Saving model checkpoint to t5-small-finetuned-arxiv/checkpoint-2000
Configuration saved in t5-small-finetuned-arxiv/checkpoint-2000/config.json
Model weights saved in t5-small-finetuned-arxiv/checkpoint-2000/pytorch_model.bin
tokenizer config file saved in t5-small-finetuned-arxiv/checkpoint-2000/tokenizer_config.json
Special tokens file saved in t5-small-finetuned-arxiv/checkpoint-2000/special_tokens_map.json
tokenizer config file saved in t5-small-finetuned-arxiv/tokenizer_config.json
Special tokens file saved in t5-small-finetuned-arxiv/special_tokens_map.json
***** Running Evaluation *****
  Num examples = 19006
  Batch size = 16


Training completed. Do not forget to share your model on huggingface.co/models =)
TrainOutput(global_step=3564, training_loss=2.4908802747458854, metrics={'train_runtime': 619.9777, 'train_samples_per_second': 91.965, 'train_steps_per_second': 5.749, 'total_flos': 6193120296566784.0, 'train_loss': 2.4908802747458854, 'epoch': 1.0})

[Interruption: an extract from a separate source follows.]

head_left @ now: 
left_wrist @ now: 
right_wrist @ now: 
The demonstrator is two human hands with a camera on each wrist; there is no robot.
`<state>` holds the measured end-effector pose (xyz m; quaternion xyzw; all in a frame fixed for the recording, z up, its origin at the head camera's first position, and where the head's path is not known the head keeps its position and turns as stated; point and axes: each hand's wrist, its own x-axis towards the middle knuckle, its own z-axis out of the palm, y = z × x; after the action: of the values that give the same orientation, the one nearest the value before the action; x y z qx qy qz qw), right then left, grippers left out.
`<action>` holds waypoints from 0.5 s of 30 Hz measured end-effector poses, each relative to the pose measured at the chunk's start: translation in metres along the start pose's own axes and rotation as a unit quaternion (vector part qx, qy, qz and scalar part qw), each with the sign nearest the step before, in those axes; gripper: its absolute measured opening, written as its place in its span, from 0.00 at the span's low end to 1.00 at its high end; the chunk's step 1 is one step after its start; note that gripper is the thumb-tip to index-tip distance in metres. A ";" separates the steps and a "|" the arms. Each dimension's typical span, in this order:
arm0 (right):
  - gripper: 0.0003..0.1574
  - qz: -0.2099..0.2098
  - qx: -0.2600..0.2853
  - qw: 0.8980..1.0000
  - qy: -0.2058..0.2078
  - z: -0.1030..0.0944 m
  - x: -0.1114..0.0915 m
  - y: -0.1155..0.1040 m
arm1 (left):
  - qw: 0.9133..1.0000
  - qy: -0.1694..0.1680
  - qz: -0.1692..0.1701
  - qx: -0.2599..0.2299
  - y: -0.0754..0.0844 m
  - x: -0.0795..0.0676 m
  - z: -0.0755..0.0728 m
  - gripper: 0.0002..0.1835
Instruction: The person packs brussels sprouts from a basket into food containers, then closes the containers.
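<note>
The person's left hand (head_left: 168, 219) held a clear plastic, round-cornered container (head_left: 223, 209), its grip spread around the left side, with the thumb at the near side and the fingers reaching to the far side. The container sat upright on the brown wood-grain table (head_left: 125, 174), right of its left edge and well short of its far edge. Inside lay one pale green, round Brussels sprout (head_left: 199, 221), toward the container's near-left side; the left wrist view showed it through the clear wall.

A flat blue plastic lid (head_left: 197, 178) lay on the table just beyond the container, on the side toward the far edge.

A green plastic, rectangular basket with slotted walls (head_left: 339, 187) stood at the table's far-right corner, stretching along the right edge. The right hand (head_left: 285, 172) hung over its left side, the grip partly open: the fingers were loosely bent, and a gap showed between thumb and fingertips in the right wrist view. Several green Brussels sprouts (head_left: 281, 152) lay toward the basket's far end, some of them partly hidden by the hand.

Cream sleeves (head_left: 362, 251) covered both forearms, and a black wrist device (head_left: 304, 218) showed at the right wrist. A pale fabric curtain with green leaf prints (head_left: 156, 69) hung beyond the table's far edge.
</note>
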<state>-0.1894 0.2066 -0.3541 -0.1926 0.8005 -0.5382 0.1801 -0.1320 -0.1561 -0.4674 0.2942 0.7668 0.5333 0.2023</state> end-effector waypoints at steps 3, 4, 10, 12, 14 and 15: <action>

The final thing to do is push the model weights to the Hub, as follows:

trainer.push_to_hub()

Using your fine-tuned model#

Now that we’ve pushed our model to the Hub, let’s see how it fares on some abstracts that it’s never seen before! First, we’ll load the model using the pipeline() function:

summarizer = pipeline("summarization", model="lewtun/t5-small-finetuned-arxiv")

And then we can feed it an abstract to summarise:

# from https://arxiv.org/abs/2206.00678
abstract = """We demonstrate that the observed cosmological excess of matter over antimatter
may originate from a heavy QCD axion that solves the strong CP problem but has a
mass much larger than that given by the Standard Model QCD strong dynamics. We
investigate a rotation of the heavy QCD axion in field space, which is
transferred into a baryon asymmetry through weak and strong sphaleron processes.
This provides a strong cosmological motivation for heavy QCD axions, which are
of high experimental interest. The viable parameter space has an axion mass ma
between 1~MeV and 10 GeV and a decay constant fa<105 GeV, which can be probed by
accelerator-based direct axion searches and observations of the cosmic microwave
background."""

summarizer(abstract)
Your max_length is set to 200, but you input_length is only 177. You might consider decreasing max_length manually, e.g. summarizer('...', max_length=88)
[{'summary_text': 'Heavy QCD axions in a baryon asymmetry through weak and strong sphaleron processes and a decay constant fa105 GeV'}]

The original title is Axiogenesis with a Heavy QCD Axion, so our model has done a pretty good job!

Exercises#

  • Try fine-tuning the model on a different arXiv category like hep-lat. Do the generated titles still make sense?